Richard Stone was a Keynesian economist and pioneer in the development of systems of national accounting, for which he received the 1984 Nobel Prize in economics.
Stone is the author of Input-Output and National Accounts, and Mathematical Models of the Economy and Other Essays.
Richard Stone died on Dec. 6, 1991.
- Richard Stone was a Keynesian economist known as the "father of national income accounting."
- He earned the Nobel Prize in economics for standardizing national accounts based on double-entry accounting.
- Sir Richard Stone was honored with a knighthood by Queen Elizabeth II in 1978.
Early Life and Education
Richard Stone was born on Aug. 30, 1913, in London, England. He earned a degree in economics from Cambridge University in 1935. As a member of the Political Economy Club at King's College, Stone studied with economist John Maynard Keynes.
During World War II, he served as an economist for the Central Economic Information Service of the Offices of the War Cabinet. In 1945, Stone was appointed director of the department of applied economics at Cambridge University, where he remained as a professor until 1980.
Stone was the first economist to incorporate double-entry accounting into national accounts. Commonly referred to as balancing the books, this method requires every income item on a balance sheet to be offset by a corresponding expenditure.
As a member of the Central Economic Information Service of the Offices of the War Cabinet in 1940, Richard Stone assisted future Nobel Laureate James Meade in surveying the economic situation of the United Kingdom during World War II.
The pair developed the United Kingdom's first national accounting of economic statistics, detailing all government income and consumption. Under the guidance of John Maynard Keynes, their white paper, entitled "An Analysis of the Sources of War Finance and an Estimate of the National Income and Expenditure in 1938 and 1940," provided a framework that marked the beginning of a national account.
Richard Stone's method of measuring investment, government spending, and consumption at the national level helped define the System of National Accounts (SNA), the international standard for measuring a nation's economic activity. Since 1947, the SNA has been implemented globally and used by international organizations like the United Nations.
In 1962, Richard Stone co-founded the Cambridge Growth Project with Alan Brown.
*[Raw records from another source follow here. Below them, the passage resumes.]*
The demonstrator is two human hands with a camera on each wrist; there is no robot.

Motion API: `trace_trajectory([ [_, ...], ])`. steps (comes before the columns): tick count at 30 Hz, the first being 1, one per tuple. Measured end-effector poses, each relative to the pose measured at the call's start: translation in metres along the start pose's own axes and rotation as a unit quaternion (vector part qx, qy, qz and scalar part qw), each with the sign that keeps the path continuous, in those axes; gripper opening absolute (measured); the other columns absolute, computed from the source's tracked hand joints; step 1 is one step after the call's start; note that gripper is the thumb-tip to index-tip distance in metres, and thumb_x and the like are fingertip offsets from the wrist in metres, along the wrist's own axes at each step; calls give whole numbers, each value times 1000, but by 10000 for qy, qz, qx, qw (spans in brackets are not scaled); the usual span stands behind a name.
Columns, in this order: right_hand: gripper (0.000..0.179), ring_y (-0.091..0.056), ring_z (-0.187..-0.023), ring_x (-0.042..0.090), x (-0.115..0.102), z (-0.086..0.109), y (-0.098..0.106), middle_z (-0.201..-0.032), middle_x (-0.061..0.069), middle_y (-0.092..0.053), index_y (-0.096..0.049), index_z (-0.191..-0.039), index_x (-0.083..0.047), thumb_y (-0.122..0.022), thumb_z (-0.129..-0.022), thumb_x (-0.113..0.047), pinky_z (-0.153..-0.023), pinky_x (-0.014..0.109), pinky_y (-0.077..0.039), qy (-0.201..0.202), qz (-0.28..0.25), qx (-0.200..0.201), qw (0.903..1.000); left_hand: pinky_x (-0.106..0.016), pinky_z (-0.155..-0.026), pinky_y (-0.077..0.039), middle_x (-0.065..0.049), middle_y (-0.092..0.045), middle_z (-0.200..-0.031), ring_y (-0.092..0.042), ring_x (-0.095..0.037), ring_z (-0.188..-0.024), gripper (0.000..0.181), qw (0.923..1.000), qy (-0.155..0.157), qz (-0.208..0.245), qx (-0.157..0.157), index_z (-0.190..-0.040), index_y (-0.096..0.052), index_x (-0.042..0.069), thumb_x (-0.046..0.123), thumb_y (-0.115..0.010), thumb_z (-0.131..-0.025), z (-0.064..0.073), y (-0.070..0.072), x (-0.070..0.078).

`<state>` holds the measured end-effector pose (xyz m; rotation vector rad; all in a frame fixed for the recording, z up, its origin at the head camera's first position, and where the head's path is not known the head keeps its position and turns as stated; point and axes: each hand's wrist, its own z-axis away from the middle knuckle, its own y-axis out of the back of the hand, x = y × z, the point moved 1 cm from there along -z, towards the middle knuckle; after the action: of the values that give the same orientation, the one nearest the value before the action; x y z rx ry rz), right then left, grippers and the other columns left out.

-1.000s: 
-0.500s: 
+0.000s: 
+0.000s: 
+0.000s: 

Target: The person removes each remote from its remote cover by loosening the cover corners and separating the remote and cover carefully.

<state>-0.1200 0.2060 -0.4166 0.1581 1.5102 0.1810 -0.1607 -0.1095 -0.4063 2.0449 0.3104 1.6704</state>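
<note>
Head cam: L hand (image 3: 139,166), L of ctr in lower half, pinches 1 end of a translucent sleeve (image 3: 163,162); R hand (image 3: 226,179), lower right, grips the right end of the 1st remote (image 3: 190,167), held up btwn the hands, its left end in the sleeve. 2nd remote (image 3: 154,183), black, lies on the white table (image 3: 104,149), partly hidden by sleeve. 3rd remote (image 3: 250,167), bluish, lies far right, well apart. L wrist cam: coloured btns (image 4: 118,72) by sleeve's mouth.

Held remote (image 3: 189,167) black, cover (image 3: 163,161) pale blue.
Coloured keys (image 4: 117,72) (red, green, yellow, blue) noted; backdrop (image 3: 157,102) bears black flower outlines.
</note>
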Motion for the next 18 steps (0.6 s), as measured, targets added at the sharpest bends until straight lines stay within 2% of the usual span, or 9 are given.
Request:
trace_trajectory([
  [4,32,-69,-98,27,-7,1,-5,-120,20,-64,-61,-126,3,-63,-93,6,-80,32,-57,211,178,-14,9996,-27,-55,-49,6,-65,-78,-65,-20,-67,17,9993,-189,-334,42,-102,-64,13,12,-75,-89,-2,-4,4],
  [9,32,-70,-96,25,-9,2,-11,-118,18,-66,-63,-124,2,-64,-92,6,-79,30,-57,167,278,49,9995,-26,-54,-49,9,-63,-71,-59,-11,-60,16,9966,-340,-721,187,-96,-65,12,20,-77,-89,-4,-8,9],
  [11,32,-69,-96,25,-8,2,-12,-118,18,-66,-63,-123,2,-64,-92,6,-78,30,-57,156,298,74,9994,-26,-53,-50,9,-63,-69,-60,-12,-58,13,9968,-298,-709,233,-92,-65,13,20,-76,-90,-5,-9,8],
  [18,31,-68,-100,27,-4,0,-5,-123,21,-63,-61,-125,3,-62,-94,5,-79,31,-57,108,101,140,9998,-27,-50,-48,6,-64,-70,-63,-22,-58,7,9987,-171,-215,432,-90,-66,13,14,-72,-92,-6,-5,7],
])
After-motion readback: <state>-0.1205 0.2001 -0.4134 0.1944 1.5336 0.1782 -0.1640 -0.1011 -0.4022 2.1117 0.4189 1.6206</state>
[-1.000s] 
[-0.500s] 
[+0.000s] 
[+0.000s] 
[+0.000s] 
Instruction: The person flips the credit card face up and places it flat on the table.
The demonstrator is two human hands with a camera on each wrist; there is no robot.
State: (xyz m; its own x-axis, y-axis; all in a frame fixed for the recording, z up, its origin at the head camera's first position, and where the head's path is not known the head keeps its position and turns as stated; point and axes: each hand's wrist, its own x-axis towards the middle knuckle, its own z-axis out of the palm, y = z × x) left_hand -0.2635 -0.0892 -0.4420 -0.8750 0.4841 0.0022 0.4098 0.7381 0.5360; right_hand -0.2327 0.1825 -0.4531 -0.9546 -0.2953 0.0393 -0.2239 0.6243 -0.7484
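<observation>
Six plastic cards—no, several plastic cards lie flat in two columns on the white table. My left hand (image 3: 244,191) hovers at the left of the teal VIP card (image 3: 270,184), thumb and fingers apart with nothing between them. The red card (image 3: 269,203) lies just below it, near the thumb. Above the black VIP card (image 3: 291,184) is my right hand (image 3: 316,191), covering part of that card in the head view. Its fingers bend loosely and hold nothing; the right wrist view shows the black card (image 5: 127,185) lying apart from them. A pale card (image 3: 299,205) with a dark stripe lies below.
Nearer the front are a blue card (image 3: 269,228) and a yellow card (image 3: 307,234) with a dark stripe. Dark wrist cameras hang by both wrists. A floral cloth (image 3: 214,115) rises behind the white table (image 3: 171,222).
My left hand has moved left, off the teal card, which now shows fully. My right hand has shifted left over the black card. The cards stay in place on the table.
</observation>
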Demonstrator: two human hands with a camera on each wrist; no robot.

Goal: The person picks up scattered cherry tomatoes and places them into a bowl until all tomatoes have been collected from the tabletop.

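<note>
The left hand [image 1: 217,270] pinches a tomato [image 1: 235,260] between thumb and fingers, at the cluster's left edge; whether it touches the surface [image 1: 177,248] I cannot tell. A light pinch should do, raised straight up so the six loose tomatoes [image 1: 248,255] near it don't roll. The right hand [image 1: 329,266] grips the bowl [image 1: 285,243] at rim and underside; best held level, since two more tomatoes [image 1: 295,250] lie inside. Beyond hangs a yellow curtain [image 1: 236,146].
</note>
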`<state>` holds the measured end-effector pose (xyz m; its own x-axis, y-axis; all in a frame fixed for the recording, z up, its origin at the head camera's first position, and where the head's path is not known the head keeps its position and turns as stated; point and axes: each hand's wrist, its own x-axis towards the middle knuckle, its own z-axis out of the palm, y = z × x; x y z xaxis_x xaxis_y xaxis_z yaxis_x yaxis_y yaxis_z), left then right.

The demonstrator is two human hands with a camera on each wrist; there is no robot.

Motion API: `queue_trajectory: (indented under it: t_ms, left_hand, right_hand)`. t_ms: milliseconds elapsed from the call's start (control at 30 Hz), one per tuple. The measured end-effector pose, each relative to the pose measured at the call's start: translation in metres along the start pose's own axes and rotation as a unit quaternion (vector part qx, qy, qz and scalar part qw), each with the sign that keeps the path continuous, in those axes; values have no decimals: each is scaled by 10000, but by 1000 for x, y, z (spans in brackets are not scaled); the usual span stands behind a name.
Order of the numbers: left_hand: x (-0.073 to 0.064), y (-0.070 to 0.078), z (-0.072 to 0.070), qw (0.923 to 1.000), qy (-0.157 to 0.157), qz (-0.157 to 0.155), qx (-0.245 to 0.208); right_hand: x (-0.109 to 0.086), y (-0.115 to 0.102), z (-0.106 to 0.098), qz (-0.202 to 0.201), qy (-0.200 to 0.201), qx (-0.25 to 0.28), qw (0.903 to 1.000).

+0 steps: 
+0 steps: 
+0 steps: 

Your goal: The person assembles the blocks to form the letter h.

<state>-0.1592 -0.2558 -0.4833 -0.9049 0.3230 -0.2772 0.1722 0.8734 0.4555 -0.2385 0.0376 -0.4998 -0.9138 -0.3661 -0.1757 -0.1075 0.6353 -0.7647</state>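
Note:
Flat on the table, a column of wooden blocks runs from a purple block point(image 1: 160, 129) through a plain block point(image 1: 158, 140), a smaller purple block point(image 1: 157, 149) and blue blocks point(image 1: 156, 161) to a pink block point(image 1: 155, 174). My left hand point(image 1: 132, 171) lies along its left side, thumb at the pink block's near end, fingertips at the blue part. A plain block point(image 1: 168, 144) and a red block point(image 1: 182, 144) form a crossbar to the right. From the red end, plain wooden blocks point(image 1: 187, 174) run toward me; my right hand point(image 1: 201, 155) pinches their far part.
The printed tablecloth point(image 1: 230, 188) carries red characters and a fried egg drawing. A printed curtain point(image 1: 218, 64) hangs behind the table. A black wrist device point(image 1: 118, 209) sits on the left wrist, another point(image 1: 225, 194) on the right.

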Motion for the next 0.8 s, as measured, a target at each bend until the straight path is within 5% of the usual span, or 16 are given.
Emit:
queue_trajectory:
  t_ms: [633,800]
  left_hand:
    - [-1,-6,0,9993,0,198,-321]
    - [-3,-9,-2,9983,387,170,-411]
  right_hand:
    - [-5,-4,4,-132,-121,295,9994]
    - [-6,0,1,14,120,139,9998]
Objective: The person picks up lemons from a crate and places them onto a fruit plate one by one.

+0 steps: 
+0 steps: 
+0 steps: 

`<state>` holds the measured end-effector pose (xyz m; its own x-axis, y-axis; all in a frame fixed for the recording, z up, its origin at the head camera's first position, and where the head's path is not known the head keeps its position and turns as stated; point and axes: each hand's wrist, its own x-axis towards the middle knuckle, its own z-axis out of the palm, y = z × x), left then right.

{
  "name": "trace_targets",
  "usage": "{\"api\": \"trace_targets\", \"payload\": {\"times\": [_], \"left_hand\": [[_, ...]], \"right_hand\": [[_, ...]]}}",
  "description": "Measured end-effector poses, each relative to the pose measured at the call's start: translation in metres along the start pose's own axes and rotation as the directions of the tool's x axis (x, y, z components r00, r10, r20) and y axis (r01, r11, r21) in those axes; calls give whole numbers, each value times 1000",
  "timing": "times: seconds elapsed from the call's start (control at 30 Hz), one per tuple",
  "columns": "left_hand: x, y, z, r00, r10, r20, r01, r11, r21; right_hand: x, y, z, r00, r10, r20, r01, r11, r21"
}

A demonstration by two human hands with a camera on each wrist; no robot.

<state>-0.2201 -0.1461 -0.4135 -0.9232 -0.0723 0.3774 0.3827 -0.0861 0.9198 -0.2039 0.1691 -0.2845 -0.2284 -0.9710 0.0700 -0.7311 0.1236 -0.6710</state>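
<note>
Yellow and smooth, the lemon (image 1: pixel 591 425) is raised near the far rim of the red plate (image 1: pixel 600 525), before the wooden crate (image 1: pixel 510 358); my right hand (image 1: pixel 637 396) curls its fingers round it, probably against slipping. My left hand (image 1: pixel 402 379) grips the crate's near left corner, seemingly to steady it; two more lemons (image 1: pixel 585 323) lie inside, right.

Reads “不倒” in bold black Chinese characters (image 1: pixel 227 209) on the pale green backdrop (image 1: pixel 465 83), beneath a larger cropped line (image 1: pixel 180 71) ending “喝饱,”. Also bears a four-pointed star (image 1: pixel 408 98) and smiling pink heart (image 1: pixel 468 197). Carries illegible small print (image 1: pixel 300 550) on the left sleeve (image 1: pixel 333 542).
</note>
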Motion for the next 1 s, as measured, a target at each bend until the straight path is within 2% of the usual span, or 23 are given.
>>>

Using economic statistics and econometrics, the team created a comprehensive study of the British economy in the years following World War II.
At the Cambridge Growth Project, Stone and Brown standardized the use of a social accounting matrix (SAM), which represents the flow of all economic transactions that take place within an economy. It is a matrix representation of the national accounts for a given country and can be extended to include non-national accounting flows for an entire region.
In 1970, Stone became the chair of the Faculty Board of Economics and Politics at Cambridge University. He served as president of the Royal Economic Society from 1978 to 1980.
How Did Richard Stone Influence Global Accounting Standards?
Richard Stone helped define the System of National Accounts. Intended for use by all countries at all stages of economic development, the SNA provides a framework for calculating economic statistics and a method for managing national accounts.
How Did Richard Stone's Statistical Work in the United Kingdom Influence Other Nations?
Richard Stone's Cambridge Growth Project studied the British economy using his Social Accounting Matrix (SAM), a matrix representation of the national accounts for the United Kingdom. However, this method translated globally and provided any nation with a snapshot of its economy using input-output analysis.
What Was Richard Stone's Publication "Trends?"
Richard Stone's first analyses of British economic conditions were detailed in Trends, a small London publication that Stone wrote regularly and early in his career. Stone covered topics like employment, output, consumption, retail trade, investment, and foreign trade.
The Bottom Line
Richard Stone's contribution to national income accounting reverberates globally today. His incorporation of the double-entry method created an international standard for nations and international businesses.